BEGIN

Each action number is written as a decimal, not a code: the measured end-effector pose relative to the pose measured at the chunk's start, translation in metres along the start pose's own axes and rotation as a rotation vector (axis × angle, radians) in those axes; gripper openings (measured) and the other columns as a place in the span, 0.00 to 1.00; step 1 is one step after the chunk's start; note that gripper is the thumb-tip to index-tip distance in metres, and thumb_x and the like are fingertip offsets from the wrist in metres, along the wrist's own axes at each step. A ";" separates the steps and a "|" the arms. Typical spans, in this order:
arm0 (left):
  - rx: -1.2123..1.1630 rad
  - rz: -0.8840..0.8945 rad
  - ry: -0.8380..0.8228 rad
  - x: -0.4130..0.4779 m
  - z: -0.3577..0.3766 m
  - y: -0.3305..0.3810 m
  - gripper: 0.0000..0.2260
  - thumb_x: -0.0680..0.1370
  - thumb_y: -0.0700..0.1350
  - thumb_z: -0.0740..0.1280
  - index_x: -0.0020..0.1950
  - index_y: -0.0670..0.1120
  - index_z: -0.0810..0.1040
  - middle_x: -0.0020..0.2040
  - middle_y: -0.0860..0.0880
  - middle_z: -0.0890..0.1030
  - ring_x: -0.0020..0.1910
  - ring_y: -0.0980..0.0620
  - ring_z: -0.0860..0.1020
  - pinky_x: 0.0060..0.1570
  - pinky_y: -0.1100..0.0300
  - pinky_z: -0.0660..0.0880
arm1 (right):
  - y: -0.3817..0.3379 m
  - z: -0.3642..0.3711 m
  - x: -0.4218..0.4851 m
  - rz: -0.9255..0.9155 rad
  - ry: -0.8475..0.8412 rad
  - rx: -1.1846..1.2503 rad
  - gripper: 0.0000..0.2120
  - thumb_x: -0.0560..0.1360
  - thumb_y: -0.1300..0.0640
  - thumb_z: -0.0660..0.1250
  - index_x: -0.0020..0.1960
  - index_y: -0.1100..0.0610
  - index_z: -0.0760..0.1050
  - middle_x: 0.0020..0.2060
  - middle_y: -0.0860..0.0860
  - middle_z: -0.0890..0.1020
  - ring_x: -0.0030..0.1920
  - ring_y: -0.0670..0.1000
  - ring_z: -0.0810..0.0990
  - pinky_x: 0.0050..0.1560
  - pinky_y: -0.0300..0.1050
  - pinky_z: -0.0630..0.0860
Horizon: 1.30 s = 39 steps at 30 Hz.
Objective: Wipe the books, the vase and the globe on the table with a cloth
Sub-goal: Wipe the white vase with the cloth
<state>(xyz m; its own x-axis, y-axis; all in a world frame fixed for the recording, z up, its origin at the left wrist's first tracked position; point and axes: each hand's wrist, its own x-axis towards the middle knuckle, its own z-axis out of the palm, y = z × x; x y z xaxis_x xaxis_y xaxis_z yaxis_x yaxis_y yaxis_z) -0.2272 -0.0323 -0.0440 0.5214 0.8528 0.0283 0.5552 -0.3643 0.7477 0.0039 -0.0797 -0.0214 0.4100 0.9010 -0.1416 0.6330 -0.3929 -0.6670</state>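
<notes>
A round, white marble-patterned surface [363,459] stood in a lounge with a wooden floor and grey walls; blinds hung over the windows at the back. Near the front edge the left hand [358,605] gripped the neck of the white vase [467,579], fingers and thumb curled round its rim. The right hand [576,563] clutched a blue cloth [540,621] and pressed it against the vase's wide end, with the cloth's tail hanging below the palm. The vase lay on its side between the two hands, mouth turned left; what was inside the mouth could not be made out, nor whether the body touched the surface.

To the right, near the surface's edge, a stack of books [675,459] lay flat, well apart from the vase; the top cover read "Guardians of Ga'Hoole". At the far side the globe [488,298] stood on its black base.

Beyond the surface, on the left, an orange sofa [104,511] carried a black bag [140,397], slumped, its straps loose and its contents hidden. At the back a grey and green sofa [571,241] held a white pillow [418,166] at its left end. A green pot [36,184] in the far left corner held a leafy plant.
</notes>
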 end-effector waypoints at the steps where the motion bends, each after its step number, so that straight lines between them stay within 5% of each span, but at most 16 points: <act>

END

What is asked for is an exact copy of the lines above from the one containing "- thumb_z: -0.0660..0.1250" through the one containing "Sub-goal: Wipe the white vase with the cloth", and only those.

■ Answer to this task:
  - thumb_z: -0.0660..0.1250
  - index_x: -0.0020..0.1960
  - index_y: -0.1100..0.0610
  - index_z: -0.0760..0.1050
  - middle_x: 0.0020..0.2060
  - middle_y: -0.0860..0.0860
  - middle_z: -0.0890..0.1020
  - ring_x: -0.0030..0.1920
  - ring_y: -0.0670..0.1000
  - ring_z: -0.0810..0.0990
  - pinky_x: 0.0050..0.1560
  - pinky_y: -0.0300..0.1050
  - pinky_z: -0.0630..0.0860
Horizon: 1.30 s = 39 steps at 30 Hz.
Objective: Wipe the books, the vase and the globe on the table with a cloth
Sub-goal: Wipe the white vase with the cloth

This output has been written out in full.